HOW TO COMPLETE THIS TASK :: Starting with the line that contains "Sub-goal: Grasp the", copy every line through the end of the data below, exactly and with nothing added.

★ ★ ★

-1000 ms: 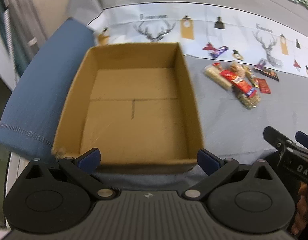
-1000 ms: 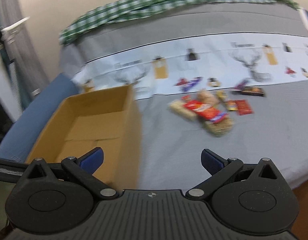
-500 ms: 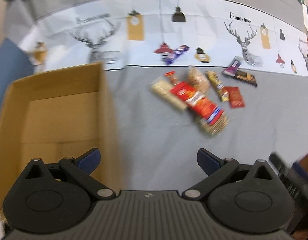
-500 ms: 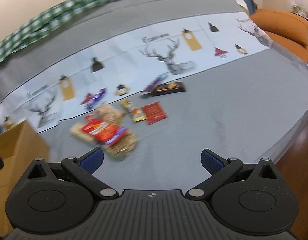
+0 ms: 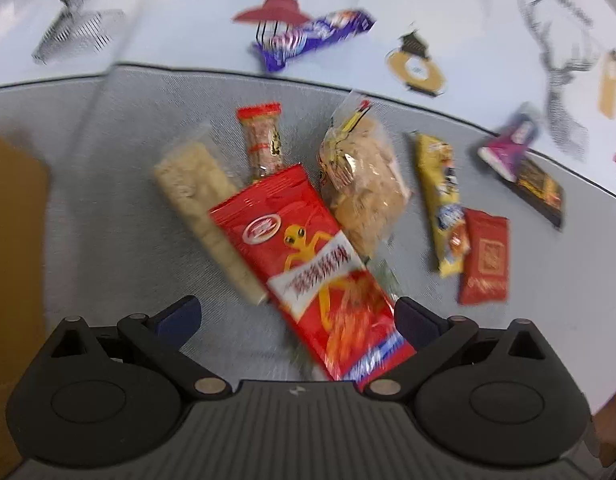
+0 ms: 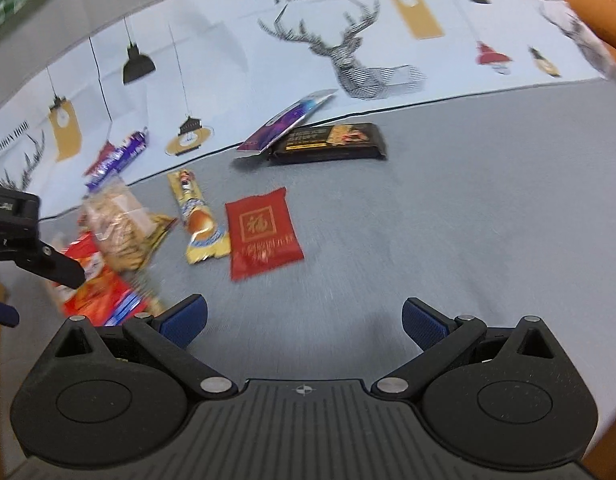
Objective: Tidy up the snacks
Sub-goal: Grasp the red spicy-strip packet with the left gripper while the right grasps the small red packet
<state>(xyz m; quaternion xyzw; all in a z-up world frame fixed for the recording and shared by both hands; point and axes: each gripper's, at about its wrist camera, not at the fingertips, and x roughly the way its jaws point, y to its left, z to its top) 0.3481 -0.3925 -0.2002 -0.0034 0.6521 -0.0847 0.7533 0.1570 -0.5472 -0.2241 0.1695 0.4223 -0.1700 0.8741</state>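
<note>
Red snack bag (image 5: 320, 276) runs under the left tool (image 5: 295, 316); cardboard box (image 5: 11, 248) blurred, cut off at the frame's edge.

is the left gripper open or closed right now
Open. The left gripper's blue fingertips stand wide apart, straddling the big red snack bag without pinching it.

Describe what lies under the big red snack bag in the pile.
The big red snack bag overlaps a pale cracker pack, a small red-capped packet and something greenish at its right edge; their covered parts cannot be seen.
</note>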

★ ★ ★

WRITTEN SOLUTION ::
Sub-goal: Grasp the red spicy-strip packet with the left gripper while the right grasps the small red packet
<state>(xyz m; quaternion xyzw; all in a z-up world frame fixed for the recording and shared by both hands; point and axes: each gripper's, at about its wrist camera, not at the fingertips, and x roughly the way its jaws point, y to its left, z to its top) 0.3481 -0.3925 -0.2002 -0.0034 0.6521 -0.0847 0.7533 0.1570 -0.5472 -0.2241 0.1695 0.4223 -0.1700 0.8741</state>
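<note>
Red snack bag (image 5: 320, 276) runs under the left tool (image 5: 295, 316); cardboard box (image 5: 11, 248) blurred, cut off at the frame's edge.

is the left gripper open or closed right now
Open. The left gripper's blue fingertips stand wide apart, straddling the big red snack bag without pinching it.

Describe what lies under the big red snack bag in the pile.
The big red snack bag overlaps a pale cracker pack, a small red-capped packet and something greenish at its right edge; their covered parts cannot be seen.
</note>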

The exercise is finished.